Eine der schmerzhaftesten Erkrankungen des Körpers ist ohne Frage Reflux. Diese Überreaktion ist nicht ganz einfach in den Griff zu bekommen. Mögliche Auslöser können zum Beispiel zu hohe Fettaufnahme mit der Nahrung aber auch Drogen-, Alkohol- und Medikamenten-Missbrauch sowie zu scharfes Essen sein. Zur kurzfristigen Schmerzlinderung eignen sich so genannte Protonenpumpenhemmer, die man sich nach gründlicher Untersuchung durch seinen Hausarzt oder einen Internisten verschreiben lassen kann. Teil der Untersuchung sollte unbedingt ein Ultraschall der Gallenblase sein, um festzustellen, ob diese von Gallensteinen befallen ist. Aber ohne die Ursache zu beheben, schützt auch das beste Medikament nichts.
Reflux ist keine Krankheit, die man auf die leichte Schulter nehmen sollte. Selbst wenn sie nicht von unangenehmem Sodbrennen begleitet wird, kann sie durchaus potentieller Wegbereiter für weitere, noch wesentlich schlimmere Erkrankungen sein.

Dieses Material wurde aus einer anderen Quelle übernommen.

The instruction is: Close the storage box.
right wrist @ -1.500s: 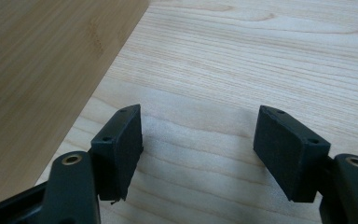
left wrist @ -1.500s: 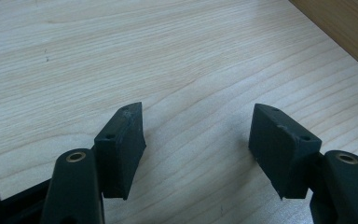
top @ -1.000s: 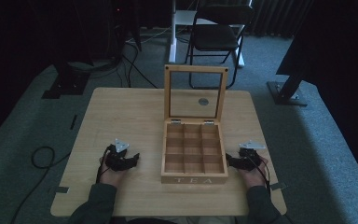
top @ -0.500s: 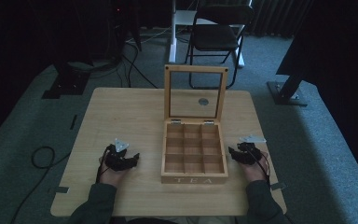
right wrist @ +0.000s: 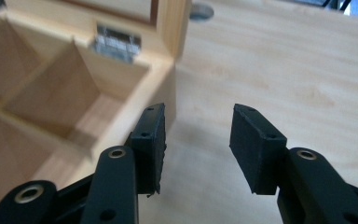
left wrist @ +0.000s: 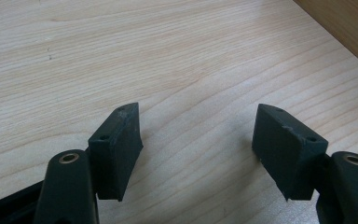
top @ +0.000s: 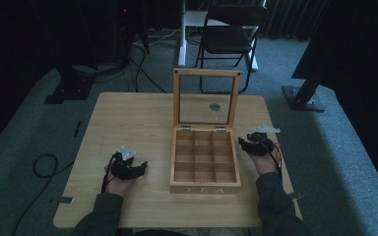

Zum Beispiel kann sie mit der Zeit die Bauchspeicheldrüse in Mitleidenschaft ziehen. Eine Bauchspeicheldrüse kann man weder implantieren noch heilen, wenn sie erst, zum Beispiel durch eindringende Gallenflüssigkeit, angefangen hat, sich selbst zu zerfressen, schlimmstenfalls zu verdauen. Das kommt mitunter einem Todesurteil gleich.
Stellt man also Schmerzen im Brust-/Bauchbereich fest, zum Beispiel direkt nach der (fettigen) Nahrungsaufnahme, sollte man schnellstens seinen Arzt aufsuchen und die Ursache der Schmerzen ergründen lassen. Reflux ist u. a. durch Veränderung der Essgewohnheiten, durchaus linder- mitunter auch heilbar. Diese Erkrankung wird aber nicht von selbst verschwinden - auch wenn das viele Krankenkassen gern hätten. Insofern ist die ärztliche Diagnose und entsprechende Medikation dringend erforderlich.